- [What you need to do] Give back, word for word, the lines in the listing below from the one holding "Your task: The" down to the one holding "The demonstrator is", both ends included.

- [Stored data]

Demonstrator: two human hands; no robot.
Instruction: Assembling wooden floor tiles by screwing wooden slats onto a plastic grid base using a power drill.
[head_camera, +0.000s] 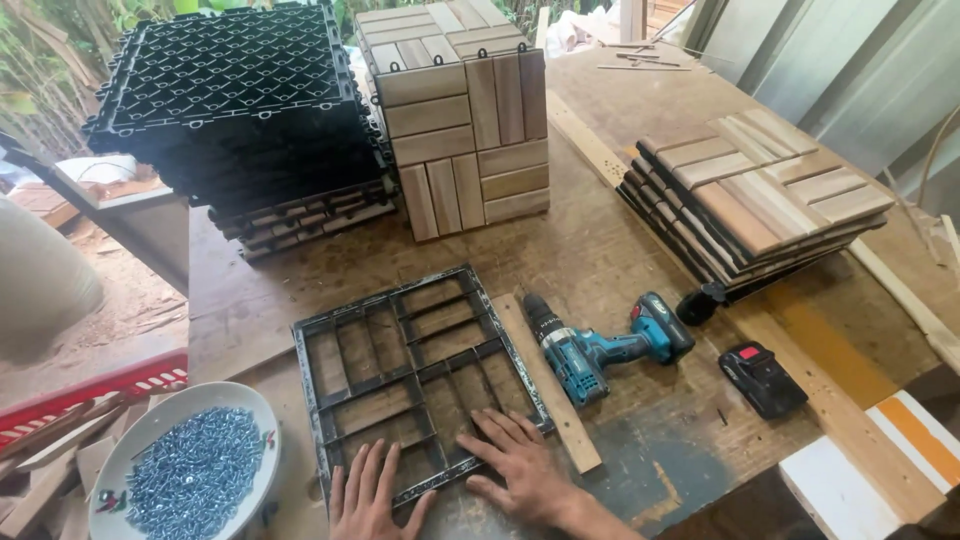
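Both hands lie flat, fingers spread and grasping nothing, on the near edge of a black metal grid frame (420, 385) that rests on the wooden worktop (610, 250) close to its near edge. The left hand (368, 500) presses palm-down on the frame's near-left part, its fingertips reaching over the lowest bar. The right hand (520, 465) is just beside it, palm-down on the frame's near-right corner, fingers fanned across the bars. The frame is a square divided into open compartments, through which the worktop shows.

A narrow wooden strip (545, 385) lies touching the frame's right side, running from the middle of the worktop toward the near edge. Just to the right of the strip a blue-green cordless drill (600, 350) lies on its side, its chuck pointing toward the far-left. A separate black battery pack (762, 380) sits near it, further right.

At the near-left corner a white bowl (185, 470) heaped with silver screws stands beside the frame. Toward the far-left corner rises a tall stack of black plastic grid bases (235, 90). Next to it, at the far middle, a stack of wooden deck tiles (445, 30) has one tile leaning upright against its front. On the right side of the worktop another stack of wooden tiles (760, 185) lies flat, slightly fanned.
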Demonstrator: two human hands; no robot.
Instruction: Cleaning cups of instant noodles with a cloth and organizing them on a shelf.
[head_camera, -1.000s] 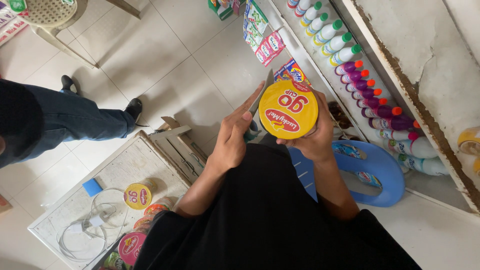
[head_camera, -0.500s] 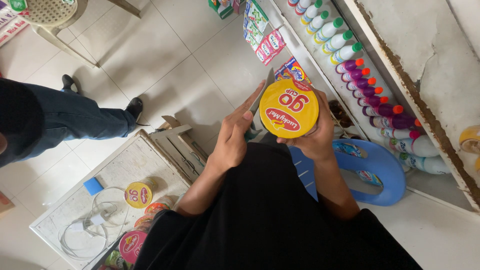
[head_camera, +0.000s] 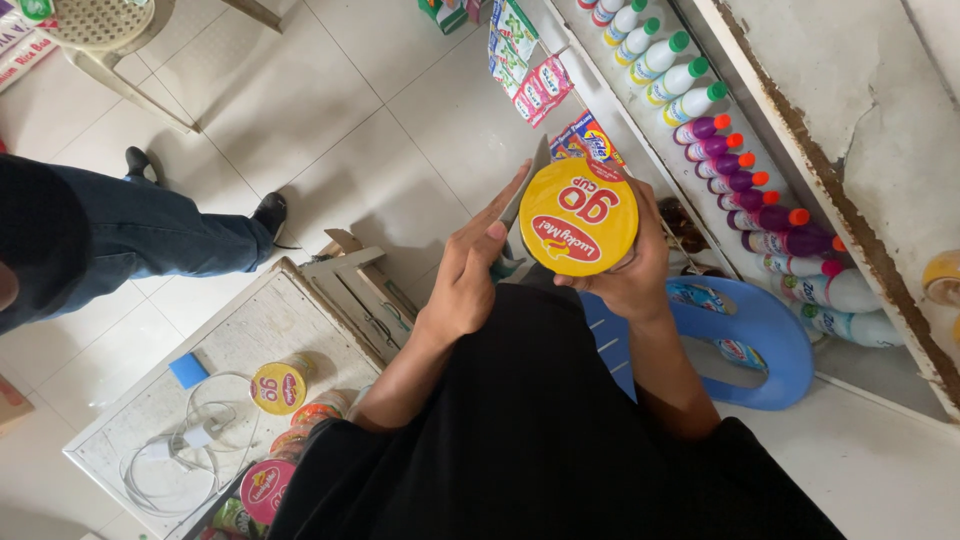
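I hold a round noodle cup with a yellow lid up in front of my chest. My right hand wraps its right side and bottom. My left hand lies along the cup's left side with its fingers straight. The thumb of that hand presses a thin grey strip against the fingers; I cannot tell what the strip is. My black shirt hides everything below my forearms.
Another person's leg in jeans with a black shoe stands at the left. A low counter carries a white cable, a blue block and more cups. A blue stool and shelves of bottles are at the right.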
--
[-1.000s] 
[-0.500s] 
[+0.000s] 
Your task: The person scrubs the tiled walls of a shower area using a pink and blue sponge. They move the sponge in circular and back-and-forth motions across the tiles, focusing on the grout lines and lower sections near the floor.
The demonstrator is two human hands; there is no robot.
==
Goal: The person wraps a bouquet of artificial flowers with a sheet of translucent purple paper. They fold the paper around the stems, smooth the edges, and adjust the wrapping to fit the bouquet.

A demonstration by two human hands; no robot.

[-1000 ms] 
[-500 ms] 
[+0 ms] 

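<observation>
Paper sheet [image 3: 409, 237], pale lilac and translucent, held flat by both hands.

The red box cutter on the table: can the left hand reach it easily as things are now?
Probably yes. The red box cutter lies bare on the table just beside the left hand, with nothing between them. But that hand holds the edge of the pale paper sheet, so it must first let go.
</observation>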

- [Exercise answer]
Your task: The person scrubs the tiled walls of a shower area using a pink and blue sponge. They move the sponge in circular and back-and-forth motions across the tiles, focusing on the grout lines and lower sections near the floor.
The demonstrator is two human hands; there is no robot.

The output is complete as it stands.